What is needed is the complete listing, repeated exactly.

^^^^^^^^^^^^^^^^

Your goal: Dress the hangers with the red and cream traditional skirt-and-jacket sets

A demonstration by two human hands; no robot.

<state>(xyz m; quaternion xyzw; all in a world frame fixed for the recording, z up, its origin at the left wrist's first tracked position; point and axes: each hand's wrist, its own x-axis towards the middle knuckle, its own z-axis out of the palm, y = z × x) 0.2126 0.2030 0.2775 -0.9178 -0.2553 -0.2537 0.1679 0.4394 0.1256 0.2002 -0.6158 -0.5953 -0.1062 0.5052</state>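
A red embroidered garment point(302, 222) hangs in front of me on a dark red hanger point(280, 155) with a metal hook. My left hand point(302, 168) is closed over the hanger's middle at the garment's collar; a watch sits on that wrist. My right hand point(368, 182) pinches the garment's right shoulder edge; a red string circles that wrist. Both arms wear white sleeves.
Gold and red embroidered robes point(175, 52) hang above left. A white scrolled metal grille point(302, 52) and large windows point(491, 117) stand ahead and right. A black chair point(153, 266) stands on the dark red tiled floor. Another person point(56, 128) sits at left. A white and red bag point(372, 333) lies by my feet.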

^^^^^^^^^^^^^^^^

» FINISHED EXERCISE:
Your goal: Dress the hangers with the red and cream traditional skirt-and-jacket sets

A demonstration by two human hands; no robot.

<state>(xyz m; quaternion xyzw; all in a world frame fixed for the recording, z up, its origin at the left wrist's first tracked position; point and axes: each hand's wrist, its own x-axis towards the middle knuckle, its own z-axis out of the palm, y = z × x) 0.2126 0.2030 0.2775 -0.9178 -0.2553 -0.2537 0.1679 0.4394 0.1256 0.2002 -0.6158 -0.5953 -0.1062 0.5052</state>
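A red embroidered garment point(302, 222) hangs in front of me on a dark red hanger point(280, 155) with a metal hook. My left hand point(302, 168) is closed over the hanger's middle at the garment's collar; a watch sits on that wrist. My right hand point(368, 182) pinches the garment's right shoulder edge; a red string circles that wrist. Both arms wear white sleeves.
Gold and red embroidered robes point(175, 52) hang above left. A white scrolled metal grille point(302, 52) and large windows point(491, 117) stand ahead and right. A black chair point(153, 266) stands on the dark red tiled floor. Another person point(56, 128) sits at left. A white and red bag point(372, 333) lies by my feet.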

This answer requires nothing further.